I read the other day here that the new Apple AI can write out-of-order. Maybe it can do this.

tantalor|7 months ago

Languages that are difficult for LLM to read & write are also difficult for the general public. These languages have always had poor uptake and never reach critical mass, or are eventually replaced by better languages.

Language designers would be smart to recognize this fact and favor making their languages more LLM friendly. This should also make them more human friendly.

markerz|7 months ago

I actually think Ruby on Rails is incredibly difficult for LLMs to write because of how many implicit "global state" things occur.

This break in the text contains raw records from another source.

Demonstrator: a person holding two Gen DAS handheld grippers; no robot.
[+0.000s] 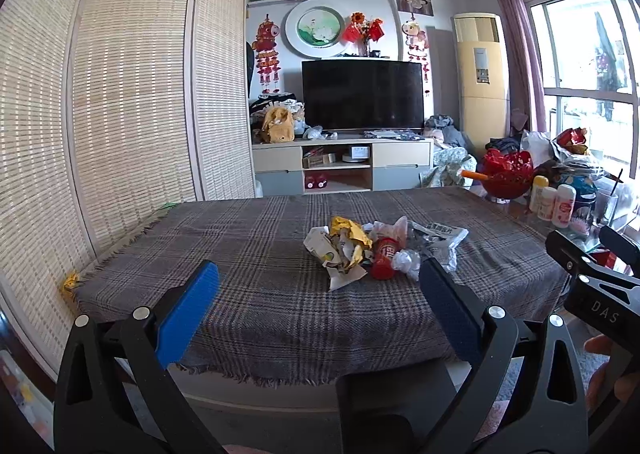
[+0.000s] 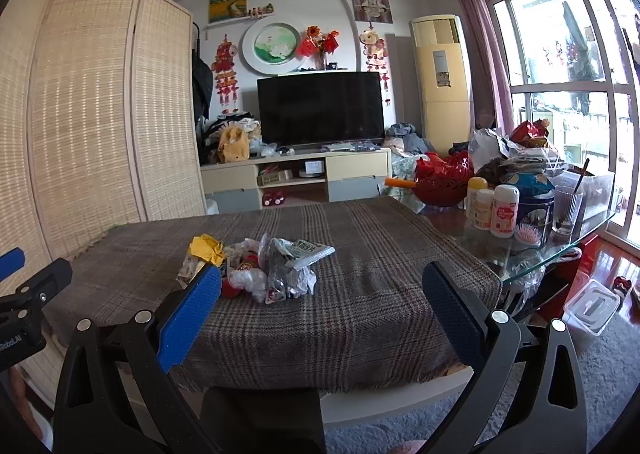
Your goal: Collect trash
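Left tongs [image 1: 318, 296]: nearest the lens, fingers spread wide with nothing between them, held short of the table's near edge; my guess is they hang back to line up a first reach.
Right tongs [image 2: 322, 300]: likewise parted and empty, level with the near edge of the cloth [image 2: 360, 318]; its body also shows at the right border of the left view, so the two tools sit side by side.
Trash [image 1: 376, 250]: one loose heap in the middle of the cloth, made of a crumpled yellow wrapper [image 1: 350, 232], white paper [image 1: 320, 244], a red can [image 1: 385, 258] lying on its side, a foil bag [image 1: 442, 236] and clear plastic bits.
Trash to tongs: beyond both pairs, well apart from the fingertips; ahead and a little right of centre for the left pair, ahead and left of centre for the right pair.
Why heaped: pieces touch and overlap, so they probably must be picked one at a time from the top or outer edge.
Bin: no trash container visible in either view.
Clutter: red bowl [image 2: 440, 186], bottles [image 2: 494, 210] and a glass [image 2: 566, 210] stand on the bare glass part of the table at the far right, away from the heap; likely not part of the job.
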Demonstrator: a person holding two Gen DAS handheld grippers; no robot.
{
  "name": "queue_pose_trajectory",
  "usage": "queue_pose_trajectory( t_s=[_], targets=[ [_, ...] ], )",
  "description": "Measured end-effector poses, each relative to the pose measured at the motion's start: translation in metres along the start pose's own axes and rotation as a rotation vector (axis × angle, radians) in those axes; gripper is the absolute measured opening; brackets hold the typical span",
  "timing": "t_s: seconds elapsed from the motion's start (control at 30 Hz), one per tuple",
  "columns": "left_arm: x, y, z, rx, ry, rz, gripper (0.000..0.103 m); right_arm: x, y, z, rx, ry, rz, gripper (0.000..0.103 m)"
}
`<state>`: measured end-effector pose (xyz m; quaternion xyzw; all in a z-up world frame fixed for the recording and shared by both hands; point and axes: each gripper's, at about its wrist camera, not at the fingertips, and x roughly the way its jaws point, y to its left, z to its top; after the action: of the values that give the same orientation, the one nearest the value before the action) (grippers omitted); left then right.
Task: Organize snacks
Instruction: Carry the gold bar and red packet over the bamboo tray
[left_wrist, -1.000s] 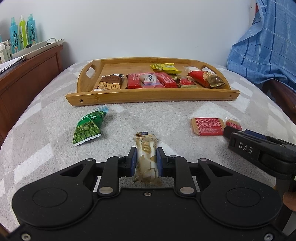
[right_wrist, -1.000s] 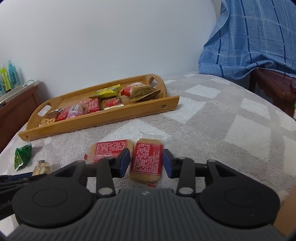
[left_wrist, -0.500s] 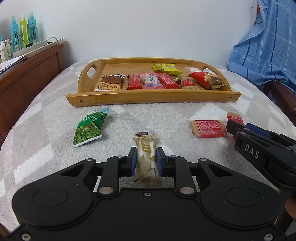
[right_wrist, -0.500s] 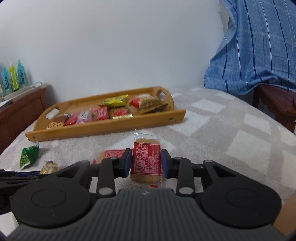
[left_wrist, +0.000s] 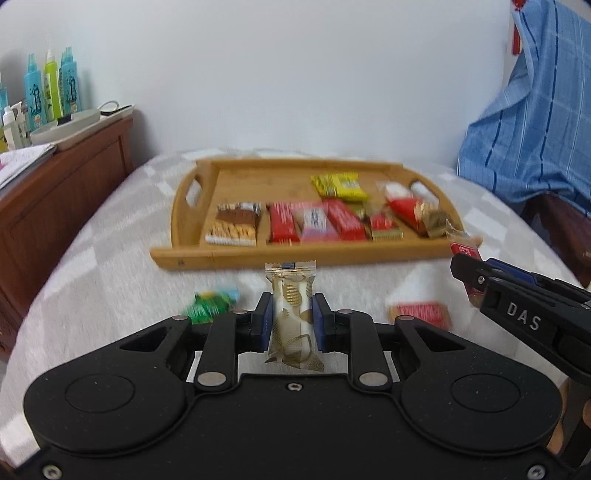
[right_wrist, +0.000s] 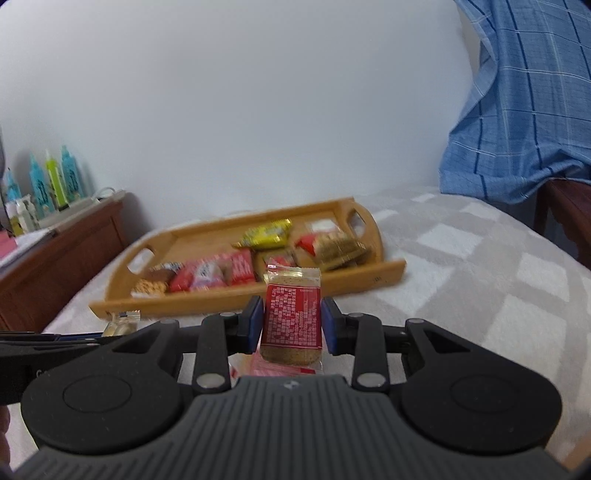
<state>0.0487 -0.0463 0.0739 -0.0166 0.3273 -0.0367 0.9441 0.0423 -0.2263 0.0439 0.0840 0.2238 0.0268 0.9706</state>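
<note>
Between left gripper (left_wrist: 292, 316) pads: gold-and-white wrapped snack bar (left_wrist: 293, 322), clamped, long axis pointing ahead.
Right gripper (right_wrist: 291, 320): jaws just closed on red-labelled biscuit packet (right_wrist: 293, 318).
Ahead: bamboo tray (left_wrist: 258, 257), across the bed; left hand nearer.

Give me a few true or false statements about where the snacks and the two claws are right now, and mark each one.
1. The left claw is shut on a white and gold snack. True.
2. The right claw is empty. False: it grips a red-labelled biscuit pack.
3. The wooden tray already holds several snacks. True.
4. The green snack bag lies inside the tray. False: it lies on the blanket in front of the tray.
5. A second red biscuit pack lies on the blanket. True.
</note>
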Motion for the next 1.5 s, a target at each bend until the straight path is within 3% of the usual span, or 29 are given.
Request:
queue_pose_trajectory(
  t_s=[0.3,0.53,0.67,0.87,1.03,1.33,1.5],
  targets=[
    [-0.007,0.02,0.081,-0.017,-0.029,-0.057,0.021,0.01,0.013,0.077,0.052,0.01,0.091,0.038],
    [0.03,0.042,0.135,-0.08,-0.019,-0.066,0.021,0.062,0.042,0.126,0.058,0.024,0.161,0.038],
    [0.069,0.058,0.149,-0.127,0.019,-0.07,0.021,0.108,0.046,0.122,0.097,0.067,0.231,0.038],
    [0.134,0.073,0.152,-0.166,0.063,-0.056,0.021,0.176,0.032,0.103,0.168,0.186,0.258,0.038],
    [0.175,0.081,0.15,-0.19,0.1,-0.057,0.021,0.215,0.035,0.1,0.136,0.223,0.262,0.038],
    [0.223,0.081,0.15,-0.182,0.142,-0.015,0.021,0.257,0.045,0.09,0.073,0.295,0.254,0.038],
    [0.234,0.071,0.147,-0.162,0.16,-0.014,0.021,0.261,0.04,0.087,0.061,0.308,0.198,0.038]
  ],
)
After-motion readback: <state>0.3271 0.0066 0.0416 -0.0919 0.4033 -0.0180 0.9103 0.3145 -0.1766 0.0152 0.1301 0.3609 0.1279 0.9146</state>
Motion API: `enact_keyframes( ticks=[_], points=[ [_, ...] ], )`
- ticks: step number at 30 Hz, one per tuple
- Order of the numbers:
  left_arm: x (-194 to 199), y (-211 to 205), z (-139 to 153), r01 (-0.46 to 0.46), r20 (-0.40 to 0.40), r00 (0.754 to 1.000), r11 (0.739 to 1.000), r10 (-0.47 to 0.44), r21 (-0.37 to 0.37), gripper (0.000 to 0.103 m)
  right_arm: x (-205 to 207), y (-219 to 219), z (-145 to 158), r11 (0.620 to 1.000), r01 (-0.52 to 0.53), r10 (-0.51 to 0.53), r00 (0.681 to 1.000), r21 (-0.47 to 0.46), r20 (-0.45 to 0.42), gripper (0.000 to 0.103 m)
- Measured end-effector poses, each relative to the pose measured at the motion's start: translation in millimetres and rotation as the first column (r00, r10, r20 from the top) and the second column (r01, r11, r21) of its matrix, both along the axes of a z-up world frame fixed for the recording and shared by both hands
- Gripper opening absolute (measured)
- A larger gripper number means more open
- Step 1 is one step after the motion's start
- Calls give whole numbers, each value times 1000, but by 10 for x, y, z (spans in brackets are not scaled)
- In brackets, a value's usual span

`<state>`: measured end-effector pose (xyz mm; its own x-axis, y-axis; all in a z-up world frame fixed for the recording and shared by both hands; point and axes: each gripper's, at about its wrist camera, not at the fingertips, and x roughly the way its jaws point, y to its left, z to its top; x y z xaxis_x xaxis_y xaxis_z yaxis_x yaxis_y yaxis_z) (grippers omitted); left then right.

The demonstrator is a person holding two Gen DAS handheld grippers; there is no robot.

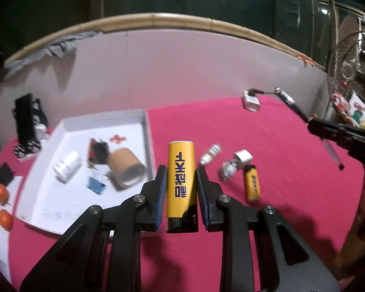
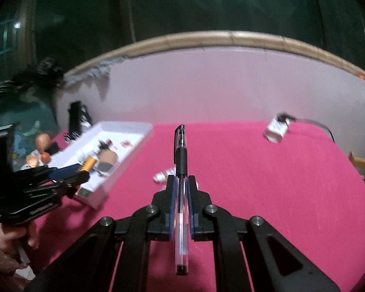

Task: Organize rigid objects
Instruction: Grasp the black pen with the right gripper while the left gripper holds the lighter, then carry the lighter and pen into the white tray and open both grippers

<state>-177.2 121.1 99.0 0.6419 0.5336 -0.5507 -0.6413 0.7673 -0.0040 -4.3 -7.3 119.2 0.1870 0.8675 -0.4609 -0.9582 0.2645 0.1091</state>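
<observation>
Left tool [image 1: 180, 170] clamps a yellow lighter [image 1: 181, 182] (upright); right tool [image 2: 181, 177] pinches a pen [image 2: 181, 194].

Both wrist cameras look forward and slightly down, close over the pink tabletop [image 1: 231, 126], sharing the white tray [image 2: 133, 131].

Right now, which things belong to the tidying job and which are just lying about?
Job: yellow lighter in left gripper; pen in right gripper; white tray; small lighter; vial.
Lying about: oranges; white adapter; wire basket.
</observation>
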Motion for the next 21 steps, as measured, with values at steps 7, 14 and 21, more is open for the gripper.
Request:
enact_keyframes(
  ticks=[7, 14, 21],
  points=[
    [-227, 75, 242, -77, 31, 997, 995, 76, 56, 24, -179, 102, 258, 994, -59, 56, 998, 88, 31, 6],
    [-457, 166, 346, -133, 54, 990, 989, 129, 70, 24, -323, 194, 439, 986, -101, 94, 994, 131, 55, 6],
    [-618, 242, 376, -168, 64, 984, 983, 163, 78, 24, -431, 313, 521, 981, -130, 123, 991, 142, 60, 6]
  ],
)
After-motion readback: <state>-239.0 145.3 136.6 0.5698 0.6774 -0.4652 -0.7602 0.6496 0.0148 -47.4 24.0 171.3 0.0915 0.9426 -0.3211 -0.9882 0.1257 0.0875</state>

I'm always surprised how productive people are with it, but people are productive with it for sure.

jdiff|7 months ago

I don't find this to be true. There are languages that are difficult to wrap your head around initially, but that turn out to be delightfully productive with a few adjustments to the mental model. Adjustments that LLMs don't have the training data for.

That says nothing about the language at all, actually. Just that it's small and easily confused for something more idiomatic to a newbie.

Tainnor|7 months ago

This argument in favour of mediocrity and catering to the lowest common denominator is one of the key reasons why I dislike people who want to shove LLMs into everything (including art).